Copy each line of the data beneath in which the word "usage" appears.
§
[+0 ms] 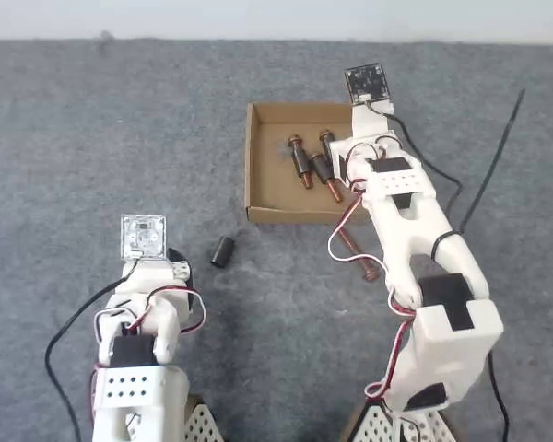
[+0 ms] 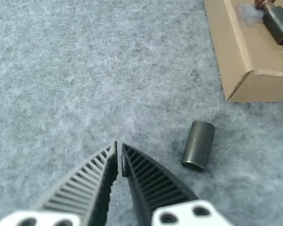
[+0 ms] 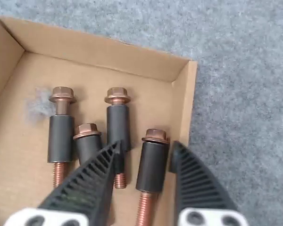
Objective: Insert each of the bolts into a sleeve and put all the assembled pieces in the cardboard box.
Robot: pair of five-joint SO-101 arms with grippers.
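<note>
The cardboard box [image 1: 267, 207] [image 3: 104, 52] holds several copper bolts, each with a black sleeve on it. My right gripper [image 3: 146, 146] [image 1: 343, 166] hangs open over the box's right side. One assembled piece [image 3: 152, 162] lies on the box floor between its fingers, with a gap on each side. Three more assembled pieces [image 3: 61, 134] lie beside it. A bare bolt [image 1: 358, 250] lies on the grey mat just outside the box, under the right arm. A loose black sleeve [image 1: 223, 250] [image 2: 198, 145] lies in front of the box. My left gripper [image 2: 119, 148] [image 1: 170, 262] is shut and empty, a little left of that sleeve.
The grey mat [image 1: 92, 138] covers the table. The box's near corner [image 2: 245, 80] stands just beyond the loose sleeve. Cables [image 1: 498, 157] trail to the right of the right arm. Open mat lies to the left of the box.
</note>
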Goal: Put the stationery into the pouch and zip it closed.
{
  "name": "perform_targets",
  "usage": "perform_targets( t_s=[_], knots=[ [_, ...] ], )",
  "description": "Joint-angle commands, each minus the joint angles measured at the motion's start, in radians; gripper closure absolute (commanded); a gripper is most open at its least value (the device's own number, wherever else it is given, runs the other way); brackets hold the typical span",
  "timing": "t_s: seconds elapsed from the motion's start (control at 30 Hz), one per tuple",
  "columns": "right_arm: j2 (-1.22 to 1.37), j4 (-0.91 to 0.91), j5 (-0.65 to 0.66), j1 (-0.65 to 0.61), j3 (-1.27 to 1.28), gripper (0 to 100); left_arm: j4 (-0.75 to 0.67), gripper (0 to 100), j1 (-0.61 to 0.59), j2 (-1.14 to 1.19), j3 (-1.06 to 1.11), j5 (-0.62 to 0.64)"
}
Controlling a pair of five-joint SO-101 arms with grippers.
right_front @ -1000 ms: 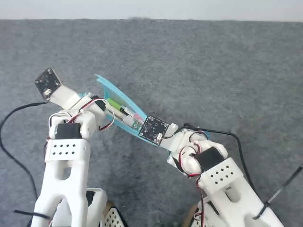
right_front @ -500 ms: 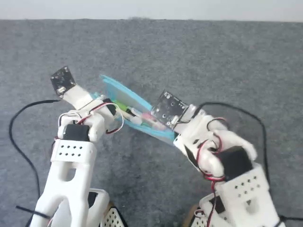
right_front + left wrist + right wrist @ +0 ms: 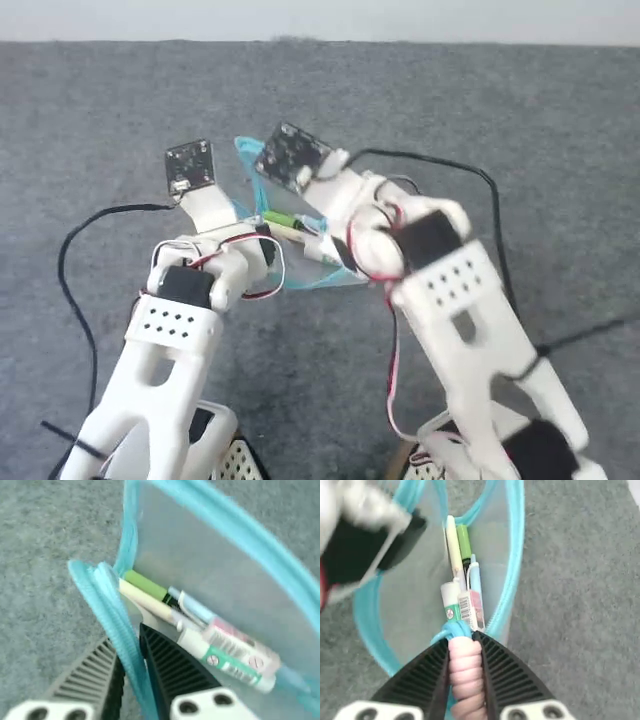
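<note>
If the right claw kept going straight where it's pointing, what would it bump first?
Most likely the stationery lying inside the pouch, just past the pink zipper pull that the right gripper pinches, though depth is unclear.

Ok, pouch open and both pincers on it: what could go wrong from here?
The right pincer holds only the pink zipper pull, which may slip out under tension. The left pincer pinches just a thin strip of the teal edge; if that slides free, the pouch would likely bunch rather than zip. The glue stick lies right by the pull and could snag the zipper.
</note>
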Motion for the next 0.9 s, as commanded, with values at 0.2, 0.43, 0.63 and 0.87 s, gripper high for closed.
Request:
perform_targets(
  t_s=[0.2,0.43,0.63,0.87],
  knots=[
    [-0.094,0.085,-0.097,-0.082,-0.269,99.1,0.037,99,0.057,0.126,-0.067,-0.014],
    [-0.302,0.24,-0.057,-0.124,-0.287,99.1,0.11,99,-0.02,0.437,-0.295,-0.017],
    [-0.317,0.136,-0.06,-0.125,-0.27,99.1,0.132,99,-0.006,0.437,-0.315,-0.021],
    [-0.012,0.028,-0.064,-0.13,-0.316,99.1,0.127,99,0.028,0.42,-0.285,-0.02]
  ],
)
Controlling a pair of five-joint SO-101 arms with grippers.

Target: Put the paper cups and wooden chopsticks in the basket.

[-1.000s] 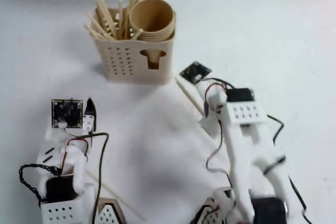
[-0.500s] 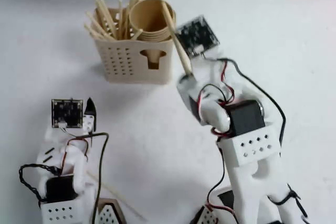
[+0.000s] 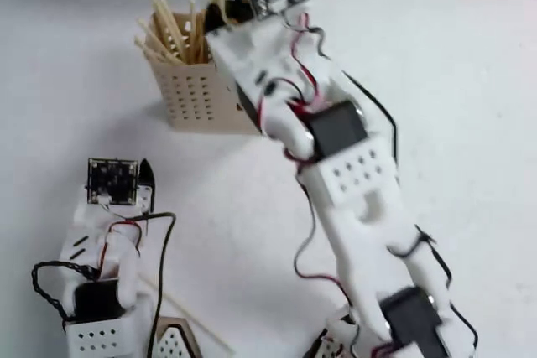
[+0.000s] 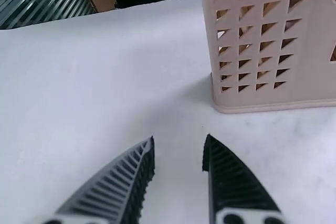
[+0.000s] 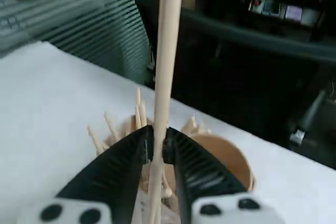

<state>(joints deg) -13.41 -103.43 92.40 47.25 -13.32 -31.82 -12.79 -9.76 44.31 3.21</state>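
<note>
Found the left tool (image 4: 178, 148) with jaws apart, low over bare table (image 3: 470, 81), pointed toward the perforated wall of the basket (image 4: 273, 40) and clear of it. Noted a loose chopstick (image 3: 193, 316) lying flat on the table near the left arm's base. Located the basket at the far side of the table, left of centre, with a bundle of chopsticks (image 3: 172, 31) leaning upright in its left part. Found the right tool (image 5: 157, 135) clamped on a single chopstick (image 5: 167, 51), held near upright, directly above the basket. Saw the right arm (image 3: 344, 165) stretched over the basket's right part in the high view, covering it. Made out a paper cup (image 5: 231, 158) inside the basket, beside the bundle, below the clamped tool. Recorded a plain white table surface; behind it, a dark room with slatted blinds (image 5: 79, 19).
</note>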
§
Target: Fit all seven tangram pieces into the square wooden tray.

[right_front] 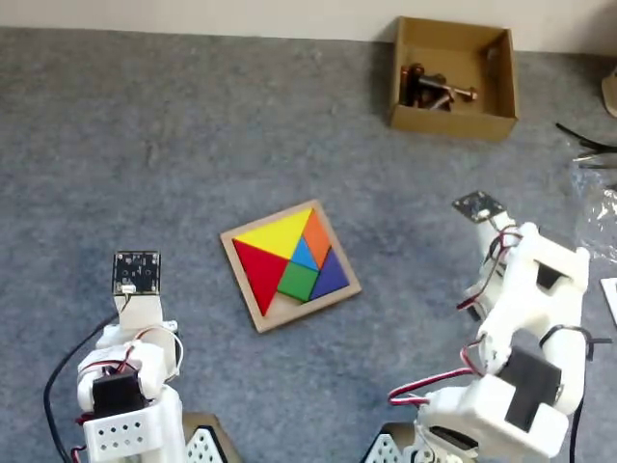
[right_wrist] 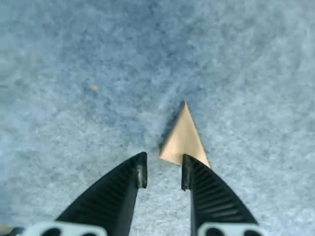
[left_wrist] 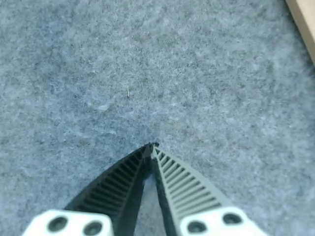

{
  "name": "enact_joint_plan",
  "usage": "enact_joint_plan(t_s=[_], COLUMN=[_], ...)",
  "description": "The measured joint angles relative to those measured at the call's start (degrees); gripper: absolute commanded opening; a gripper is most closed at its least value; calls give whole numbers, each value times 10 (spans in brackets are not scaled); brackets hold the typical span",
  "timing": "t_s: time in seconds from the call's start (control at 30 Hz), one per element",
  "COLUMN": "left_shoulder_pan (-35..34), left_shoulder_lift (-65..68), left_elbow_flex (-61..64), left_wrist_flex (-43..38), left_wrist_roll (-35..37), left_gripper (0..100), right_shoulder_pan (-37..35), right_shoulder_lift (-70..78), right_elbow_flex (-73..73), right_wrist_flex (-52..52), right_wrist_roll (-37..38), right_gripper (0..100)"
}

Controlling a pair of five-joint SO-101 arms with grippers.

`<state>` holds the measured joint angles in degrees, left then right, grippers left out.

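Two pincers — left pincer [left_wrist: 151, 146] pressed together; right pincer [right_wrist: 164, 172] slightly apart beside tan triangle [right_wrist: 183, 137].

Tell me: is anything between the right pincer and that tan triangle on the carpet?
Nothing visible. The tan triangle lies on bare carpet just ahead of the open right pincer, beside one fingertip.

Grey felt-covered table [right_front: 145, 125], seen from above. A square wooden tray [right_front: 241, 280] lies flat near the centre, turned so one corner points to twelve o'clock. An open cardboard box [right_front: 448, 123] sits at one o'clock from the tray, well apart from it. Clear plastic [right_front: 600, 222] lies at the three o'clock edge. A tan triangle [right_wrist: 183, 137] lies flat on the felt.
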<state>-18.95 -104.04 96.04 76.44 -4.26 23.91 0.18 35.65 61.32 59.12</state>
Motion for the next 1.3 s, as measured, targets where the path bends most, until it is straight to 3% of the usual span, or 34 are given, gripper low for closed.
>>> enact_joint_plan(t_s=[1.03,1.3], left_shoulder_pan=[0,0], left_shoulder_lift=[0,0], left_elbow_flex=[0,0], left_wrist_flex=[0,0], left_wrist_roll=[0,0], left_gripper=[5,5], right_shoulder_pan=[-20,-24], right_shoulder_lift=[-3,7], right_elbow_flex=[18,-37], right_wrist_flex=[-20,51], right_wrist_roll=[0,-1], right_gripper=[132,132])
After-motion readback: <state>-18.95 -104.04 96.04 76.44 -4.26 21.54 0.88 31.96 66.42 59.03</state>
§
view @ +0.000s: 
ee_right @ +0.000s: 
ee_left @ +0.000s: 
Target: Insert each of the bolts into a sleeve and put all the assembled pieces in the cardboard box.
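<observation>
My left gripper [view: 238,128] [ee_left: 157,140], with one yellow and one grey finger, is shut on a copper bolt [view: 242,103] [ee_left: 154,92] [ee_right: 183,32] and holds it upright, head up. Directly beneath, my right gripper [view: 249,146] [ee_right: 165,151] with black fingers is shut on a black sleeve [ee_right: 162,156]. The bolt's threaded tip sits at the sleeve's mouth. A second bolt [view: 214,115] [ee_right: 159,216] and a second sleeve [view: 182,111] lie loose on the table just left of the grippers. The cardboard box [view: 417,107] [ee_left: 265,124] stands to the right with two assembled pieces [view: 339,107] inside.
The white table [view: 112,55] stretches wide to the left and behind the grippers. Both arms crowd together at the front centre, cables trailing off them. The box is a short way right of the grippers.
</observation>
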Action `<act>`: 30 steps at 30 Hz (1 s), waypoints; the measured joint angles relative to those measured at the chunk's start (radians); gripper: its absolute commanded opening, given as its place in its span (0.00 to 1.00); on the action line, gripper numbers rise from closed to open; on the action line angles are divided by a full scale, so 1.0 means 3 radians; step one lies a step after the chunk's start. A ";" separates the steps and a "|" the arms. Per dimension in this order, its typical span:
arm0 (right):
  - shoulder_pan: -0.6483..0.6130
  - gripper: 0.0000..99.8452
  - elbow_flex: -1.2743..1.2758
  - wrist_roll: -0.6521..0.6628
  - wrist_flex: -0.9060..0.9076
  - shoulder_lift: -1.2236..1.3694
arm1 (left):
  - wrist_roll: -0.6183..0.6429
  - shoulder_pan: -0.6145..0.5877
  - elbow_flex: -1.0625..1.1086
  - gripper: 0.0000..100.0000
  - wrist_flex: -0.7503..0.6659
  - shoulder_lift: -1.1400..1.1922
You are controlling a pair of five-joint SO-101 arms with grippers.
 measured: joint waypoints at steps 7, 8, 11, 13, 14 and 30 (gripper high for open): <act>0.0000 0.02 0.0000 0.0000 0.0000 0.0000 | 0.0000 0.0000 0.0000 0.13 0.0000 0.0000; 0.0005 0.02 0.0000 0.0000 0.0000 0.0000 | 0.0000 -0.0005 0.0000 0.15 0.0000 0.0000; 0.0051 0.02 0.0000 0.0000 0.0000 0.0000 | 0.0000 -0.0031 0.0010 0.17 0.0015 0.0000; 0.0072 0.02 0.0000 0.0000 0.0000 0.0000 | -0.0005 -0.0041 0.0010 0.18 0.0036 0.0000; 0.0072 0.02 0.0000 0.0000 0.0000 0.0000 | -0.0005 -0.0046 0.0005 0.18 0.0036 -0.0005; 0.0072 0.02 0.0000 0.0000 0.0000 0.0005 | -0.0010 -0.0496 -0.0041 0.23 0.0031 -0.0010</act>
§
*The completed task:*
  "usage": "perform_targets( t_s=[_], knots=[ [_, ...] ], )",
  "usage": "enact_joint_plan(t_s=[_], COLUMN=[_], ...)",

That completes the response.